Location
- Kasait, Ulmera, Liquiça Timor-Leste
- Coordinates: 8°34′28″S 125°27′43″E﻿ / ﻿8.57444°S 125.46194°E

Information
- Type: Private Catholic secondary school
- Motto: Latin: Ad Maiorem Dei Gloriam (For the greater glory of God)
- Religious affiliation(s): Roman Catholic (Jesuit)
- Patron saint(s): Ignatius Loyola
- Established: 2013; 12 years ago
- Founder: Society of Jesus
- Faculty: 36
- Enrollment: 693 (2018)
- Website: timor-leste-jesuits.org/what-we-do/education/colegio-de-santo-inacio-de-loiola-secondary-school

= St. Ignatius of Loyola College, Timor-Leste =

St. Ignatius of Loyola College (Colégio de Santo Inácio de Loiola, also abbreviated as CSIL), is a private Catholic secondary school, located in Kasait, Ulmera, Liquiça, Timor-Leste.
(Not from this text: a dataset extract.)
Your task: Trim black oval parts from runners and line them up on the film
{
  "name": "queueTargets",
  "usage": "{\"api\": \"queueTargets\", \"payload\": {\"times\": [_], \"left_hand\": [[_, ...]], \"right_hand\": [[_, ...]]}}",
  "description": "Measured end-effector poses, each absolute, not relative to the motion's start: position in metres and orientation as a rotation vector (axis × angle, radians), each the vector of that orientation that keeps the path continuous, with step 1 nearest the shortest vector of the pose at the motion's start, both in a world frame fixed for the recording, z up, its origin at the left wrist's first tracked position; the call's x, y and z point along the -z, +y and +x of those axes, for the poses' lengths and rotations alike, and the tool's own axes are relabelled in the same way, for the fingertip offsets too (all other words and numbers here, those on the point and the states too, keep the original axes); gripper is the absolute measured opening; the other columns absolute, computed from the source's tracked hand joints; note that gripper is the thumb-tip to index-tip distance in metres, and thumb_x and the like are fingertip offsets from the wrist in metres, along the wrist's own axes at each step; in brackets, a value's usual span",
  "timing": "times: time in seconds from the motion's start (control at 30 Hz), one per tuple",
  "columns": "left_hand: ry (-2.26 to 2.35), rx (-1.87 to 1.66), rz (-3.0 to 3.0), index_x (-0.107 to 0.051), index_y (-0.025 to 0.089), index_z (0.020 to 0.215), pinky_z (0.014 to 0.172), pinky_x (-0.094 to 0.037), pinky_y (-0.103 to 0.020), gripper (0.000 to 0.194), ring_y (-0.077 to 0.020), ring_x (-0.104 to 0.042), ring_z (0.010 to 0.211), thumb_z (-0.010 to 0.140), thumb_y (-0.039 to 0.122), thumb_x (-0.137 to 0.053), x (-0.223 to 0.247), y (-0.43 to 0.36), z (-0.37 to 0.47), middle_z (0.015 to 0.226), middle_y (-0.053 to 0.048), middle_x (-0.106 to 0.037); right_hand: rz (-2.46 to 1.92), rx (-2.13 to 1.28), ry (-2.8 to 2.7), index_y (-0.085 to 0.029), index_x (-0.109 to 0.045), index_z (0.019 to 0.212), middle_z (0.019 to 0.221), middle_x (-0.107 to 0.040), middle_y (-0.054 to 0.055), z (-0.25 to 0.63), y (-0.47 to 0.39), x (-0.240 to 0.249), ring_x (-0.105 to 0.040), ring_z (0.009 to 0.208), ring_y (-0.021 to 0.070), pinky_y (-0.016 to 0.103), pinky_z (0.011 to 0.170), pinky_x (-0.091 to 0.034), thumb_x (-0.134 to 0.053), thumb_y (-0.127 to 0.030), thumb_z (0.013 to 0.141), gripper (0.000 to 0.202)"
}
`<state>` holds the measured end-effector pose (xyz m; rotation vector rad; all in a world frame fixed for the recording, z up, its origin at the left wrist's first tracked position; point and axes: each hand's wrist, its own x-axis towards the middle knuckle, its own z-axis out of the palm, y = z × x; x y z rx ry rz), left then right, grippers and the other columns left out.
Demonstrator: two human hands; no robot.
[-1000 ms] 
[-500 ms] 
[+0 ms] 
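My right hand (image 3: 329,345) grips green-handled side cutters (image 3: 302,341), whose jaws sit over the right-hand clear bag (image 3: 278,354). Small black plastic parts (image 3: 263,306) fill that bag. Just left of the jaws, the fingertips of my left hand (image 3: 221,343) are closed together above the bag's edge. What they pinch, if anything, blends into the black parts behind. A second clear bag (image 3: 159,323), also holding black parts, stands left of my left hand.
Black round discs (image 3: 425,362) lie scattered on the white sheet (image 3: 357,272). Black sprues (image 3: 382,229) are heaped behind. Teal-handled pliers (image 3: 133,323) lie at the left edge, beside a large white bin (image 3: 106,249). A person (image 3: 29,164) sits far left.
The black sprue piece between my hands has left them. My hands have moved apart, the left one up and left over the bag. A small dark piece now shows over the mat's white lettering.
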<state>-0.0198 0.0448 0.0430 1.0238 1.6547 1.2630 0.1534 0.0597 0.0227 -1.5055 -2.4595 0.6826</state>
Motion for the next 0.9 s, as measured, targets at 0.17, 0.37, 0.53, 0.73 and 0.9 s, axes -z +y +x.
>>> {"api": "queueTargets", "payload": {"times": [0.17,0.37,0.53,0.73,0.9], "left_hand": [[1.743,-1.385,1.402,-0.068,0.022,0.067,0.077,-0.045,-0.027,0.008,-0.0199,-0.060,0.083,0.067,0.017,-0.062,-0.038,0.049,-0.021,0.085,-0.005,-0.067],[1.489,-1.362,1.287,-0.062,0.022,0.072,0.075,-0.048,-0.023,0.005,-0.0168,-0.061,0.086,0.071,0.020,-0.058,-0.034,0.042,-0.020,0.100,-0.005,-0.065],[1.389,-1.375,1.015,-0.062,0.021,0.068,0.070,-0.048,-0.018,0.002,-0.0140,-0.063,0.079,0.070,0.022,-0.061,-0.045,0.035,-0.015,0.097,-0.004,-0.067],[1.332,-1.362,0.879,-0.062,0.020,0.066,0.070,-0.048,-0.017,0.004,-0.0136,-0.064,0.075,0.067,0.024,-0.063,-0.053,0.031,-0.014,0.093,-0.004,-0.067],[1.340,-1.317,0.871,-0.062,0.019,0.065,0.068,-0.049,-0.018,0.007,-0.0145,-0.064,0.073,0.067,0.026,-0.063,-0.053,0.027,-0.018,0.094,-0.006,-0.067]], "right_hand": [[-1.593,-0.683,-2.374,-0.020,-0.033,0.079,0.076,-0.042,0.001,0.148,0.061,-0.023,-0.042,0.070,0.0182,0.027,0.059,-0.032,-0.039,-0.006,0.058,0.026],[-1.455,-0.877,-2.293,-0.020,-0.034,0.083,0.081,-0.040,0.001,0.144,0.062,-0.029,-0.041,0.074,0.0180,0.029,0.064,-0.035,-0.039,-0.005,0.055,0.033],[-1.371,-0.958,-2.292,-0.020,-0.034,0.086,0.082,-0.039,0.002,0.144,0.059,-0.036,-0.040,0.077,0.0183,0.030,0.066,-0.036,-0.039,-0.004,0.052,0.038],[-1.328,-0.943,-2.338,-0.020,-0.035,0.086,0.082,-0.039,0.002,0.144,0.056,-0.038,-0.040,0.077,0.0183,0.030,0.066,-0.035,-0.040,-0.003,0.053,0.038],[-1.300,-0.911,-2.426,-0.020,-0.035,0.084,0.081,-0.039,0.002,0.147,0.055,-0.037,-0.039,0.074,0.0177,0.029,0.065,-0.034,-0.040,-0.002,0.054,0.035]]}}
The school was founded by the Timor-Leste Region of the Society of Jesus in 2013 near the capital city of Dili, with its first intake of students, in Year 7. The school aims to form young East Timorese to become men and women of intellectual competence, religious with conscience, and humanly compassionate toward their fellow human beings. The school was officially inaugurated on 25 January 2014.

As a Jesuit school, St. Ignatius of Loyola College's philosophy is to promote the spiritual, academic, social, emotional, psychological and physical development of its students.

In 2018 the school had 693 students and 36 qualified teachers.